What to work on: Task for the records below: count the lines that contain the word "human" and give only that number.

[Stored items]
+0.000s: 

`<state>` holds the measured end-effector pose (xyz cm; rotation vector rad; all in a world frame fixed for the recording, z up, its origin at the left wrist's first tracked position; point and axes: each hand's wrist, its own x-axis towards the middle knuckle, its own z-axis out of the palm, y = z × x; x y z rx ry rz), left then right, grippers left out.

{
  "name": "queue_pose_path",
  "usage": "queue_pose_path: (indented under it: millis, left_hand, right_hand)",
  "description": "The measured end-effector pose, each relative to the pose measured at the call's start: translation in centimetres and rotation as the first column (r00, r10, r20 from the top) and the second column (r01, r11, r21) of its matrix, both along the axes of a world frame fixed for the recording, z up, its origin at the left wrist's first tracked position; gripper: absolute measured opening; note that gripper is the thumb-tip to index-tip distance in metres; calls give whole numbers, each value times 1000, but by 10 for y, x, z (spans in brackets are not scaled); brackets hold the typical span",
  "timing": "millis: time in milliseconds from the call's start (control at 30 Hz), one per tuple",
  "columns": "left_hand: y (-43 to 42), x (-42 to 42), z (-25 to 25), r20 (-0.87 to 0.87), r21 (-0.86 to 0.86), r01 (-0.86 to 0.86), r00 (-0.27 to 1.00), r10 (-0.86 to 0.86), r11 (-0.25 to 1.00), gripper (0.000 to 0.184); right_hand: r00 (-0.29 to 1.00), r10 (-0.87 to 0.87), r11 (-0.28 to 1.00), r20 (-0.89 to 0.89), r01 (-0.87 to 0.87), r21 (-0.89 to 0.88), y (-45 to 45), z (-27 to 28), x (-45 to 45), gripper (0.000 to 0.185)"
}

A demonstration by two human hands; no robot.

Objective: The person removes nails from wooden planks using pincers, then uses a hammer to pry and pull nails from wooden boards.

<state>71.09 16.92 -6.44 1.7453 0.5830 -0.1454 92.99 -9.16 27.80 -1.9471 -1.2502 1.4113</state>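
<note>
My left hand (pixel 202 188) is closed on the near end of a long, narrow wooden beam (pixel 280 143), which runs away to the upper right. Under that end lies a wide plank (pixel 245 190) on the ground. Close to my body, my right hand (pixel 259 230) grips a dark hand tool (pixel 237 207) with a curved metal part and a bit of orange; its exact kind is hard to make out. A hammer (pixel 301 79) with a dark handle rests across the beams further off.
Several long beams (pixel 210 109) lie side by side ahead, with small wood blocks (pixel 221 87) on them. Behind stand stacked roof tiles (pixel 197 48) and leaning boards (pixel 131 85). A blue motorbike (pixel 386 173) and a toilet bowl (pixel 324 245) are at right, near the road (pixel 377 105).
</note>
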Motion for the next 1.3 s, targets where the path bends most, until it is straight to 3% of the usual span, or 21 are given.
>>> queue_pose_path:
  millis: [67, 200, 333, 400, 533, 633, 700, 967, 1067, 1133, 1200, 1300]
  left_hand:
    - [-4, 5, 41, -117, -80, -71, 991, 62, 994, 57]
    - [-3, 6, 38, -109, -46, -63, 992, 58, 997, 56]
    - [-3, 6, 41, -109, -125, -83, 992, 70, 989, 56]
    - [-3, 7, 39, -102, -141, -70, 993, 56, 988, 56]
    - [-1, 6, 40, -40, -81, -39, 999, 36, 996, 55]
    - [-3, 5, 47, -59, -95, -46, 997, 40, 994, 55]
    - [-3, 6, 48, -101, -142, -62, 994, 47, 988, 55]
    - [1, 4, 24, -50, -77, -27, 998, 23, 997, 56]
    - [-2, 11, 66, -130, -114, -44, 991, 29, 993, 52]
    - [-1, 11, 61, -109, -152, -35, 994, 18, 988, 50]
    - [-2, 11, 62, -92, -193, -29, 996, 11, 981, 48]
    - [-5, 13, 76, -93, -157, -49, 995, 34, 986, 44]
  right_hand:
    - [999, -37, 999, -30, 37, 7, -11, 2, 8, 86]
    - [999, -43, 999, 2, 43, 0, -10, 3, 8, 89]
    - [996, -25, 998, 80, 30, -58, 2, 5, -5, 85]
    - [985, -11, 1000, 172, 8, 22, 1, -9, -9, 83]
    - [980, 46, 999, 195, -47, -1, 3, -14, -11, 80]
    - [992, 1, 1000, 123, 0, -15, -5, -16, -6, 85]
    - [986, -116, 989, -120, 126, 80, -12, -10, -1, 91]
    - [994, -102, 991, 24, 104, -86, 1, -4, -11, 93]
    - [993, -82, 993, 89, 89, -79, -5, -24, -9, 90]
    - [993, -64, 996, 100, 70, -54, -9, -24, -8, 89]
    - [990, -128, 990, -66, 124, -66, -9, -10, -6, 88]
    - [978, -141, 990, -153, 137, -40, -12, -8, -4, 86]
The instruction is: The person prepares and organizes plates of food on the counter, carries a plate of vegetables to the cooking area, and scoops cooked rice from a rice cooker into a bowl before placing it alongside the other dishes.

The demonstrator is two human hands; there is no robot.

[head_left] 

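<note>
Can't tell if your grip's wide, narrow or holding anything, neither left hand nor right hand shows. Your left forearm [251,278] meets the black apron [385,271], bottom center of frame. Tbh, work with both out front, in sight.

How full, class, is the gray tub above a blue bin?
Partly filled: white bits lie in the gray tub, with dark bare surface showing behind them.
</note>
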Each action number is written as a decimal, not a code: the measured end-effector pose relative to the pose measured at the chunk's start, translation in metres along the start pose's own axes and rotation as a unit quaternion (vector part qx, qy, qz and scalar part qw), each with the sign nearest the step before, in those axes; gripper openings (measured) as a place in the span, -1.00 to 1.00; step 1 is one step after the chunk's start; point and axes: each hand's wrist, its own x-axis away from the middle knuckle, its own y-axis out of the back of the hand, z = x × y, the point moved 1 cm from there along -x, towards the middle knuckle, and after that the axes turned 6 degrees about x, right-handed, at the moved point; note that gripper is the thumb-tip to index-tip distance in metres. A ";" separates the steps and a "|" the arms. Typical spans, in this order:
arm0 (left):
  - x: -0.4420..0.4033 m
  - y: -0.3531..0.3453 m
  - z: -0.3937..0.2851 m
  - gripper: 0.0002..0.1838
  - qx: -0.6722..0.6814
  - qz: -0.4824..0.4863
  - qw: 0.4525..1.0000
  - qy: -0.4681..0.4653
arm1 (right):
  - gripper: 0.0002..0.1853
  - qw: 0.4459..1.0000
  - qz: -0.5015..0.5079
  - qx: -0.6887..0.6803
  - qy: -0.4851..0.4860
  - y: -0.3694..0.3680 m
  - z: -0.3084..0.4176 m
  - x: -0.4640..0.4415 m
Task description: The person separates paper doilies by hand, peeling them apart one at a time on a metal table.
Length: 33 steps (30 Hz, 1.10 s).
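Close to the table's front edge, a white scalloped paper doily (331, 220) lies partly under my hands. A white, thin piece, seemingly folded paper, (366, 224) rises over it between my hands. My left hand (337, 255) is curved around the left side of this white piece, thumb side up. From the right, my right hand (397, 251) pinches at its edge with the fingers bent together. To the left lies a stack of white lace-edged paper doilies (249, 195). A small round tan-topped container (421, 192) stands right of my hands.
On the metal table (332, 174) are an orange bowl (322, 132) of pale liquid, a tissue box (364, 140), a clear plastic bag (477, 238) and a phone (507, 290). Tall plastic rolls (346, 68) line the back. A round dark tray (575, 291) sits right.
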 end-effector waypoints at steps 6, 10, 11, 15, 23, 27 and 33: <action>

Solved exercise: 2